Pendant cinq ans, j'ai été Jeanne Dubois.
Ou plutôt, j'ai été "Madame Moreau", l'épouse parfaite, discrète et élégante, l'accessoire indispensable à la réussite d'Antoine, mon mari.
Notre mariage n'était qu'un contrat, un arrangement bien ficelé qui me garantissait une cage dorée en échange de ma totale obéissance.
Mais aujourd'hui, le contrat touchait à sa fin, non sans la touche de cruauté caractéristique d'Antoine.
Je savais qu'il allait m'annoncer qu'il me quittait pour sa maîtresse, Sophie Lambert, la radiance incarnée, la femme qu'il lui fallait pour sa "nouvelle vie".

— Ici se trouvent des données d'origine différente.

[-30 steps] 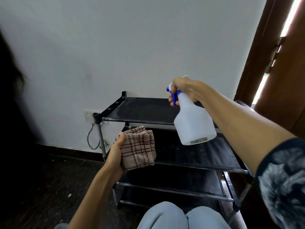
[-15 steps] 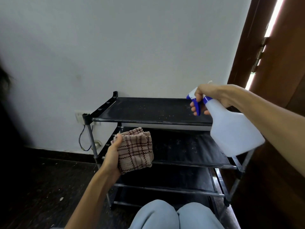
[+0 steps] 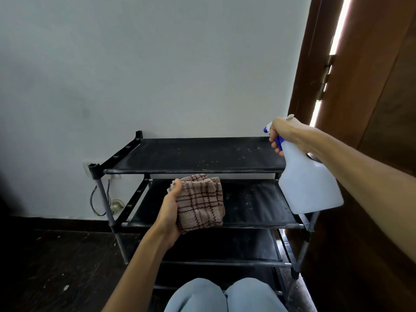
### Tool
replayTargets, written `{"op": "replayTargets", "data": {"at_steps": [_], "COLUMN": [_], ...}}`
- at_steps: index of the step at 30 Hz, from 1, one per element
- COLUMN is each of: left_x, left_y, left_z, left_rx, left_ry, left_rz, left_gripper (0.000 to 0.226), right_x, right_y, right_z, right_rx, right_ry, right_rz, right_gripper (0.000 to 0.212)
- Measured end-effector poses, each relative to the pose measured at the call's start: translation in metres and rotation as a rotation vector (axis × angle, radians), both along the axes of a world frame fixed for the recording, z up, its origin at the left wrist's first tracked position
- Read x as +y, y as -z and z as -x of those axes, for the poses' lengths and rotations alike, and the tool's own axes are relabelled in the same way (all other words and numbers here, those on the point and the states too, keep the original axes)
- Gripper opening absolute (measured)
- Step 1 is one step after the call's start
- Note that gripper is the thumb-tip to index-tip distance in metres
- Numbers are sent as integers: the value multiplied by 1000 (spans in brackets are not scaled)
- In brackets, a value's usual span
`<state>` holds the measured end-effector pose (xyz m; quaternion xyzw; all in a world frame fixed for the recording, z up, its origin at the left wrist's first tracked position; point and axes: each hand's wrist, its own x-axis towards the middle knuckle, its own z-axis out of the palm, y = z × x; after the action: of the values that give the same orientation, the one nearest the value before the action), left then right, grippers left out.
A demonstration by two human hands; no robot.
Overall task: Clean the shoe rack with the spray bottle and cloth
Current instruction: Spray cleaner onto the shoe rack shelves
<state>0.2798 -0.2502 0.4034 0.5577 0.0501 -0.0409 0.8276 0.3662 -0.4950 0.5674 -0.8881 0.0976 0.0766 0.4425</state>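
A black shoe rack (image 3: 193, 171) with several dusty shelves stands against the white wall. My right hand (image 3: 284, 132) grips the neck of a white spray bottle (image 3: 310, 188) with a blue trigger, held at the right end of the top shelf, nozzle pointing left over it. My left hand (image 3: 170, 212) holds a folded brown checked cloth (image 3: 199, 203) in front of the second shelf, a little left of centre.
A brown wooden door (image 3: 371, 109) stands close on the right, next to the rack. A wall socket with dangling wires (image 3: 99, 194) is behind the rack's left leg. My knees (image 3: 225, 296) are in front of the rack. Dark floor (image 3: 56, 266) spreads to the left.
My right hand has carried the spray bottle from over the middle of the top shelf to its right end. The left hand with the cloth has stayed about where it was.
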Motion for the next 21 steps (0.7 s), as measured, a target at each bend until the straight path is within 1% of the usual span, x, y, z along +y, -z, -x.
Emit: {"op": "replayTargets", "data": {"at_steps": [4,10,13,15,19,21], "left_x": [-8,-18,-24,-31,-46,-53], "left_y": [0,2,6,7,9,10], "left_z": [-2,-6,-8,-10,-14,-14], "left_rx": [-8,0,7,21,38,46], "left_ry": [21,49,61,69,84,86], "left_rz": [-20,-31,-22,-13,5,21], "left_gripper": [62,63,63,63,62,62], "right_x": [-10,-35,-45,-49,-56,-60], "right_y": [1,2,5,8,12,11], "right_z": [-1,-1,4,6,8,9], "right_rx": [78,11,35,8,-100,-77], "right_ry": [-28,87,60,56,159,158], "right_rz": [-2,-3,-18,-14,-63,-100], "right_gripper": [10,7,13,15,9,10]}}
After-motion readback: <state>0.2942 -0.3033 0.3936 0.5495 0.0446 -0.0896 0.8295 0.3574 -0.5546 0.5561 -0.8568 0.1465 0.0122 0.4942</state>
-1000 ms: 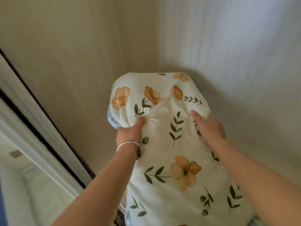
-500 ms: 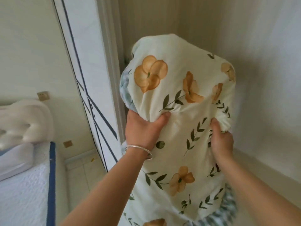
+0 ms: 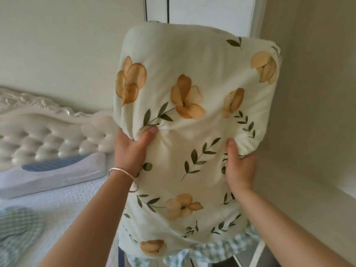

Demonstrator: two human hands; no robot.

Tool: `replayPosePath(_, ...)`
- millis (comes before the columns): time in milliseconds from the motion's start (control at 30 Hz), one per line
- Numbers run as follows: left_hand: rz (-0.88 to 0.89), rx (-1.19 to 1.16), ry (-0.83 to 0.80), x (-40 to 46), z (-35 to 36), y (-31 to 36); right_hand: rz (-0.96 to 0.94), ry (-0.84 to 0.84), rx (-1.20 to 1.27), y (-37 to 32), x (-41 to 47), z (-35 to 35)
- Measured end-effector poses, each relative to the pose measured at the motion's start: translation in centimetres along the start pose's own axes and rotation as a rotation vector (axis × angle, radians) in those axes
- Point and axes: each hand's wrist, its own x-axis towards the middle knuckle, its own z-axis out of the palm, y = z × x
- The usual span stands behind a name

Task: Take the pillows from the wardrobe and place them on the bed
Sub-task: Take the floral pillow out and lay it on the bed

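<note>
I hold a cream pillow (image 3: 194, 78) printed with orange flowers and green leaves upright in front of me, filling the middle of the view. My left hand (image 3: 132, 151), with a silver bangle on the wrist, grips its left side, thumb pressed into the fabric. My right hand (image 3: 238, 166) clutches its right edge. A green checked frill hangs along the pillow's bottom. The bed (image 3: 63, 199) with its white cover lies at lower left, below and beside the pillow. The wardrobe's white door (image 3: 202, 12) shows behind the pillow's top.
A white tufted headboard (image 3: 44, 137) stands against the cream wall at left. On the bed lie a white contoured pillow with a blue patch (image 3: 52, 174) and a green checked cushion (image 3: 17, 228). A beige wardrobe side panel (image 3: 312, 93) fills the right.
The pillow has come out of the wardrobe in both hands and the view has swung left. The bed and headboard have come into sight.
</note>
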Motion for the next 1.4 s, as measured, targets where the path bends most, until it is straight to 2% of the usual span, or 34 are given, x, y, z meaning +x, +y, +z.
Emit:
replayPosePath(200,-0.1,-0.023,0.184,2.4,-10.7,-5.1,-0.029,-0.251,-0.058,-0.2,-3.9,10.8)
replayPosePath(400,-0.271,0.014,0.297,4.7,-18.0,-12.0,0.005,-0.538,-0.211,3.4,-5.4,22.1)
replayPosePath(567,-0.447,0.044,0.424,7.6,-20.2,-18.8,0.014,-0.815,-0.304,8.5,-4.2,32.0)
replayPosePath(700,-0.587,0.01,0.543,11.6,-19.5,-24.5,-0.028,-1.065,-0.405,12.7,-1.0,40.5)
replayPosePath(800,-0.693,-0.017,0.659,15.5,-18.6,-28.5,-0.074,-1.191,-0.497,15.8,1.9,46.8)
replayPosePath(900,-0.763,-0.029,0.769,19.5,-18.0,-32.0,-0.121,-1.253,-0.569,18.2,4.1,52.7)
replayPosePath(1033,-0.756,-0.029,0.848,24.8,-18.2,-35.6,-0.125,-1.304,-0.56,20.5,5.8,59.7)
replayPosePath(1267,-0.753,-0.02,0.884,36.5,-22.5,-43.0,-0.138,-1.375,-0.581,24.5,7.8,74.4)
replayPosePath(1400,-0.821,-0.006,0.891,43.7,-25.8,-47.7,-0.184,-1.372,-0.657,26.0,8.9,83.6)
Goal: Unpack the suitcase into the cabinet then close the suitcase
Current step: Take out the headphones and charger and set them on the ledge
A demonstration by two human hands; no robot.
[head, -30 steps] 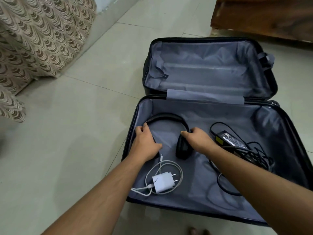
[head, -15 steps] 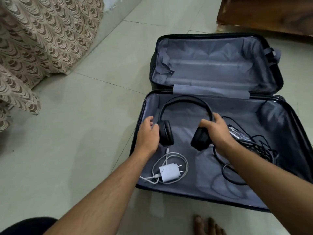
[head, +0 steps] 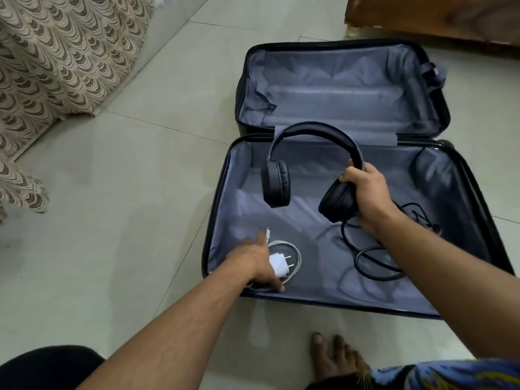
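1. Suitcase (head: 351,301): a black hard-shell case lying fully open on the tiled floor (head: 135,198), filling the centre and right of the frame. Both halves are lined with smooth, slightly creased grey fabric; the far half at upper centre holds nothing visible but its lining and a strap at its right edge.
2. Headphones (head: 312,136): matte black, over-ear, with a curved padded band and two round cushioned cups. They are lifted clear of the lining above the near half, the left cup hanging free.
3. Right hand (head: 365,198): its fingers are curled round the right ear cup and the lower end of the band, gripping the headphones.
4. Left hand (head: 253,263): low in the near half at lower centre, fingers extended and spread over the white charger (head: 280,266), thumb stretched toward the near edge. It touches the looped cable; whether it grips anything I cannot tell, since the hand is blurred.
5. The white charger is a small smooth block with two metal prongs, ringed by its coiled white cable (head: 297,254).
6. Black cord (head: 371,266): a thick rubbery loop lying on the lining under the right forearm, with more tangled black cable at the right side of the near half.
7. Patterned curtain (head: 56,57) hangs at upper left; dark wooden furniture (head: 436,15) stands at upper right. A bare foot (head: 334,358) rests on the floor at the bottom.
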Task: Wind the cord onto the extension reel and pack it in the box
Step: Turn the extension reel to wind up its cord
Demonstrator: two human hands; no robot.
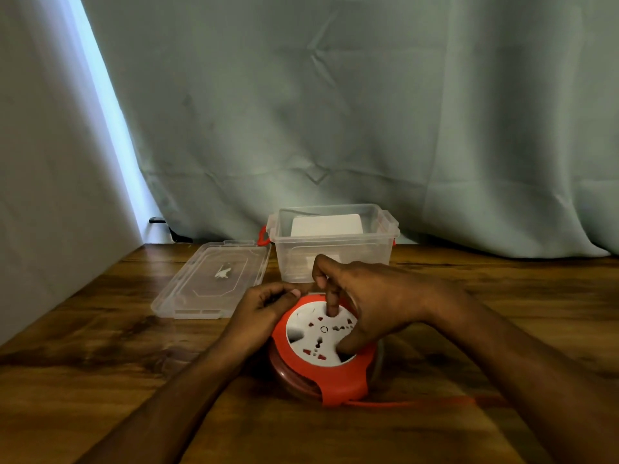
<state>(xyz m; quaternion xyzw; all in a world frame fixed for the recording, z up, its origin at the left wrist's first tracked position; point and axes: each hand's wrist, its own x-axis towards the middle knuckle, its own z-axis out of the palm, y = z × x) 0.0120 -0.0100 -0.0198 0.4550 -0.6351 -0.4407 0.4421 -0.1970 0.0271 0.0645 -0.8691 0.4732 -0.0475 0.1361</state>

Mais l'humiliation suprême est venue sous la forme d'un message, glaçant de mépris : « J'épouse Sophie, mais je suis généreux. Je te propose un poste. Sois sa gouvernante. Tu sauras au moins "prendre soin" de ma nouvelle vie, comme tu l'as toujours si bien fait. »
Il s'attendait à des supplications, des larmes, de la colère.
Il a eu un silence assourdissant, une ligne bloquée, et la découverte stupéfaite que je n'avais jamais touché un centime du compte généreux qu'il m'avait ouvert.
Pour la première fois, le contrôle lui échappait.
Malgré sa fureur, l'accord de divorce que j'avais glissé sur la table, clair et net, était ma déclaration d'indépendance.
L'appartement vidé de mes affaires, l'odeur de mon parfum envolée, tout lui criait que j'étais partie.
Mais ce n'était que le début.
Il n'était pas l'oiseleur, et je n'étais plus l'oiseau.
Je n'étais pas au bout de mes peines, il est vrai.
Mais l'idée de le voir s'enfoncer, lui et sa nouvelle flamme, me faisait terriblement sourire.
C'en était fini de la soumission.
À des kilomètres de Paris, un nouveau chapitre s'écrivait, celui de ma liberté retrouvée.